How the character of the AI trade has changed — for the worse — in 2026
Something has shifted around the AI trade. Can you feel it?
All the bullish oxygen is being sucked out of the room and squarely into the memory chip shortage, which is offering bumper profits for a handful of firms. On a related note, semicap equipment stocks have been an upstream beneficiary of this dynamic. The underlying message is that near-term scarcity is being rewarded by the market.
That the big capex spenders will generate a high return on investment from their outlays is not something traders are willing to take for granted. Big budgets are not necessarily getting applauded.
The big “consumers” of memory chips are getting squeezed. This includes the hyperscalers, obviously, but even more so the likes of Qualcomm, which has to wait behind these giants in line for supplies.
For public markets, the theme is more of a net negative than a positive. Firms seen as the most likely to be disrupted by AI (basically, the entire software industry) are getting indiscriminately clobbered, regardless of how good their quarterly results and guidance are.

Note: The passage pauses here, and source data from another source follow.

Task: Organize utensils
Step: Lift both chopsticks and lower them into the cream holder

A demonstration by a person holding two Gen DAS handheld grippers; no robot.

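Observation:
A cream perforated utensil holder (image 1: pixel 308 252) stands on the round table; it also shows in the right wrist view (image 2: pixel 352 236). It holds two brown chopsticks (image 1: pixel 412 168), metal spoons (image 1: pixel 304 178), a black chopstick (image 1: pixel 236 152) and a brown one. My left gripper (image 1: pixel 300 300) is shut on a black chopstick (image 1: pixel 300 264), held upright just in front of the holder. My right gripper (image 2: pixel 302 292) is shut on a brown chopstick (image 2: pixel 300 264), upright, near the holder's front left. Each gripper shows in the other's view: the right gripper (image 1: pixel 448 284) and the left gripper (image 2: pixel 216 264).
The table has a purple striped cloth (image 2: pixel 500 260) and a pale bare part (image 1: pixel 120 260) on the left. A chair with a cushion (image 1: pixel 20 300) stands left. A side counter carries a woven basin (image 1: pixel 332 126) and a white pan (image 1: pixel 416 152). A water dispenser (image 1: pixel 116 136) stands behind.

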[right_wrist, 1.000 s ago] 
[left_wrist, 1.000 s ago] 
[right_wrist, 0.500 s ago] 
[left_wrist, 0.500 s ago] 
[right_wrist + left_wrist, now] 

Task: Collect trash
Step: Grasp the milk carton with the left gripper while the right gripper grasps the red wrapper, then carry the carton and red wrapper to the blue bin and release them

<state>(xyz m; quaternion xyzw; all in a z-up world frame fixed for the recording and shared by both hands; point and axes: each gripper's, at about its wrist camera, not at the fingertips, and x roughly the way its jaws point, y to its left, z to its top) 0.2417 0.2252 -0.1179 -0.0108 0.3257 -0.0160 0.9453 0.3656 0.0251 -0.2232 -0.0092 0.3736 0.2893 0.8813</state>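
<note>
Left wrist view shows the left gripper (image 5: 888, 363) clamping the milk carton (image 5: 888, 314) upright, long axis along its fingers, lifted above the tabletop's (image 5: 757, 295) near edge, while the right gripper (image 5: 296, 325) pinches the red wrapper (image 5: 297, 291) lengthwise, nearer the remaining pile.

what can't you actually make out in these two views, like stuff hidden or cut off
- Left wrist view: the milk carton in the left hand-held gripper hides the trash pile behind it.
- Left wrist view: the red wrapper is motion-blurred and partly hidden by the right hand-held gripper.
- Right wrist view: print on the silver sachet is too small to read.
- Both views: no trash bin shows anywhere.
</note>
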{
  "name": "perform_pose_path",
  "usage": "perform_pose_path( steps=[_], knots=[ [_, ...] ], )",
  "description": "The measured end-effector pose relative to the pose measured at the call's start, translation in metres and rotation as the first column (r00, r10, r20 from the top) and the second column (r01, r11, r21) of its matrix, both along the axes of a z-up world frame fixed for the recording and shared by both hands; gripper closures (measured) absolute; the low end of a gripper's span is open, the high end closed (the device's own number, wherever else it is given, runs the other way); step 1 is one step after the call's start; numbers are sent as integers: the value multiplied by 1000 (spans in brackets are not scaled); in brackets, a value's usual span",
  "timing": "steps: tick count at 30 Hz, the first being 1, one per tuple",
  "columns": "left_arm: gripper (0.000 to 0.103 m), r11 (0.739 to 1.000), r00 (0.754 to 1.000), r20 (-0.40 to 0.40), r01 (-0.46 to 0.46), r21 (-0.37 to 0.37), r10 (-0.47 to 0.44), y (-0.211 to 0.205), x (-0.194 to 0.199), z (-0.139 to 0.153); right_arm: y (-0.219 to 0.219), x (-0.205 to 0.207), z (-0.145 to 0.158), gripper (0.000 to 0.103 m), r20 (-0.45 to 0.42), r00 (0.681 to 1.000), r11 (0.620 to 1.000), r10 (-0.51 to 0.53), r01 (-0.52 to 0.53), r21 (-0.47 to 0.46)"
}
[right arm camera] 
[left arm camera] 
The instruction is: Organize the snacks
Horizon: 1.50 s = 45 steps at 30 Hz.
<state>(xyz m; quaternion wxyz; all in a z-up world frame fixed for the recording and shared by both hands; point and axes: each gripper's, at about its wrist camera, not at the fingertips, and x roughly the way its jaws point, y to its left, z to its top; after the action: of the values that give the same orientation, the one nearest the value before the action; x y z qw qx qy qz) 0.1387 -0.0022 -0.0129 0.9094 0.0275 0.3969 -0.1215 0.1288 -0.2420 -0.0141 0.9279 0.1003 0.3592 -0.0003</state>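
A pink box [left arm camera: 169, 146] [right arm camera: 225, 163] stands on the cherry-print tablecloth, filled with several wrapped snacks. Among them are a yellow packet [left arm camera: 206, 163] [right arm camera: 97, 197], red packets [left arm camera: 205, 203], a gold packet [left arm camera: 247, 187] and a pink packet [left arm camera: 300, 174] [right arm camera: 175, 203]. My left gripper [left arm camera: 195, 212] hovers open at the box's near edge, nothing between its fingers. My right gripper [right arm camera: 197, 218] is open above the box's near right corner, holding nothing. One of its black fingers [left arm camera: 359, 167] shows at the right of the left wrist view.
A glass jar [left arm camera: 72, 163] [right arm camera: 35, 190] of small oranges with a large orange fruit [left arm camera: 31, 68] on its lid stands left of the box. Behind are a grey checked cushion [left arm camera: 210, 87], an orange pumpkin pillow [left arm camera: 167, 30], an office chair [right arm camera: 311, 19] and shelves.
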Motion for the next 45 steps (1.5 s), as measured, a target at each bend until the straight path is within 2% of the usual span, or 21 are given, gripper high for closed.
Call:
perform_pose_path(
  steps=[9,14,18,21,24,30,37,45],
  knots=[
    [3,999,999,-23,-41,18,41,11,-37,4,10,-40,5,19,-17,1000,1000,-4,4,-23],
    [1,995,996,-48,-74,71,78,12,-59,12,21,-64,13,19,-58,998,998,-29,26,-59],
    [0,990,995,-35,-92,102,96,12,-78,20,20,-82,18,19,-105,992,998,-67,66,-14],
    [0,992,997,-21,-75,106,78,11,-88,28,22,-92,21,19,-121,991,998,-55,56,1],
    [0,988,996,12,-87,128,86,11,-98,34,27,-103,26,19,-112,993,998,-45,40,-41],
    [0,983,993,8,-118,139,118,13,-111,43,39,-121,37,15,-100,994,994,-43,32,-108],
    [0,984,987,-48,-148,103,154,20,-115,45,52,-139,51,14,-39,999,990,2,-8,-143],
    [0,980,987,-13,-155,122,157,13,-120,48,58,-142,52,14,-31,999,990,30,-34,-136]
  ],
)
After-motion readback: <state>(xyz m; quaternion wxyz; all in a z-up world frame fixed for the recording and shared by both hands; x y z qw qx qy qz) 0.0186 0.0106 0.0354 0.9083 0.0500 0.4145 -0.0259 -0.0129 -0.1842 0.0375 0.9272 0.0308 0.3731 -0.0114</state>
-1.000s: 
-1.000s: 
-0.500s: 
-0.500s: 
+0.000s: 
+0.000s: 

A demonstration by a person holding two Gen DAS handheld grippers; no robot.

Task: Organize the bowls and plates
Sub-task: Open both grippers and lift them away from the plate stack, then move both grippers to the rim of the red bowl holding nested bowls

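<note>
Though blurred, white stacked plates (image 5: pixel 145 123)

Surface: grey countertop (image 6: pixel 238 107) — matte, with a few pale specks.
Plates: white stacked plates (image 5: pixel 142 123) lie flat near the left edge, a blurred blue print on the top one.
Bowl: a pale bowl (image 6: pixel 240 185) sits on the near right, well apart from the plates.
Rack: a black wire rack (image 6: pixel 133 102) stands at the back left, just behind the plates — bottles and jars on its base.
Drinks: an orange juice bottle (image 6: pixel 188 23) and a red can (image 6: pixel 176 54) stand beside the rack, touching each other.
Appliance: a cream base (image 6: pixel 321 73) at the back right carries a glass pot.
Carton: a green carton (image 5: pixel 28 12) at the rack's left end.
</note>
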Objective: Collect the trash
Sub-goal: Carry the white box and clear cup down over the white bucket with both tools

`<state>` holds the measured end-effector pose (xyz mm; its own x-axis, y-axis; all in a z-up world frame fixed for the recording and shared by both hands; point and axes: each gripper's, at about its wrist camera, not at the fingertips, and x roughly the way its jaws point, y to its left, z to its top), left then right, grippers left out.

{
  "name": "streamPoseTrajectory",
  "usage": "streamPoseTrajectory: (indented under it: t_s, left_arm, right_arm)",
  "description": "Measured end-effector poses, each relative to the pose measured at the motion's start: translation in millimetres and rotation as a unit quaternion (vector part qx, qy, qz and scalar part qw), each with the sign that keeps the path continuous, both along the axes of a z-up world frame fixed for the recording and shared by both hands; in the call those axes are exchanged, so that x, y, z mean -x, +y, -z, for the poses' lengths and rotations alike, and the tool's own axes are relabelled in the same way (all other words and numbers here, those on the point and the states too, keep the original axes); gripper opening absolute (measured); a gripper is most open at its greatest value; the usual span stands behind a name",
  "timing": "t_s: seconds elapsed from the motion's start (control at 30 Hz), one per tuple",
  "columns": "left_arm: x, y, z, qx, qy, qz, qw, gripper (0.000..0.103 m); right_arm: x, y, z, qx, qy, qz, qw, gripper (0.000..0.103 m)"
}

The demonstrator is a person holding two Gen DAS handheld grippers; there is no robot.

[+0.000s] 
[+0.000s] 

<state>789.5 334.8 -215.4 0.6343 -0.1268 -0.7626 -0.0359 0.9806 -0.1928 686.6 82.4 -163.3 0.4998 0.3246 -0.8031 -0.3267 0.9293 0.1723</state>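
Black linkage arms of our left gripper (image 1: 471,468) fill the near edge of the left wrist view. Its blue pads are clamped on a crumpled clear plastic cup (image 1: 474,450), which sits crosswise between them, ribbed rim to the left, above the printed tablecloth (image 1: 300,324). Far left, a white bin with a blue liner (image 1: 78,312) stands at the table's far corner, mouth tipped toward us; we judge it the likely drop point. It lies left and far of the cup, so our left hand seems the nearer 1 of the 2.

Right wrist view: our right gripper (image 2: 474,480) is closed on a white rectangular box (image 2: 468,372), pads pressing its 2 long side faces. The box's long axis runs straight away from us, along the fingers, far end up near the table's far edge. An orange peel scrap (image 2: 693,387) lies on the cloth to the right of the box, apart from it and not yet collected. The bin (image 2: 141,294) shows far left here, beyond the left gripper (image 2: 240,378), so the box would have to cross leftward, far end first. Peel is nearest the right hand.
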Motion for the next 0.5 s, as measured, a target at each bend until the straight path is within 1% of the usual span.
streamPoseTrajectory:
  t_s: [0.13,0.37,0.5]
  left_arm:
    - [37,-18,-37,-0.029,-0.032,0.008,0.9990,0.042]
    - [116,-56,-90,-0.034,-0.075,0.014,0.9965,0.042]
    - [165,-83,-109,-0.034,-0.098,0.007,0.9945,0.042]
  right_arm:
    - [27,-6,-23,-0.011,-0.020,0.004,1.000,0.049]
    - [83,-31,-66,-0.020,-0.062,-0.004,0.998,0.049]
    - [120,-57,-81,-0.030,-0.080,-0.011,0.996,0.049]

And this isn’t really a 2026 dynamic, strictly speaking, but the two biggest chip companies have been dead money for months. Since the end of Q3, Nvidia and Broadcom are both negative, with the S&P 500 up about 2% over this span.
The Takeaway
Perhaps the biggest driver of these trends is that in some of these zero-sum shifts in value, the companies that are benefiting? They ain’t public. SpaceX/xAI, OpenAI, and Anthropic? The facilitators of disruption, in many cases, have not yet arrived on public markets but plan to do so this year.
So if the AI theme has seemed a little “negative sum” in this year, that might be about the room that investment firms know they’re going to need in their portfolios to add these stocks once they’re able to (or, in some cases, ahead of time).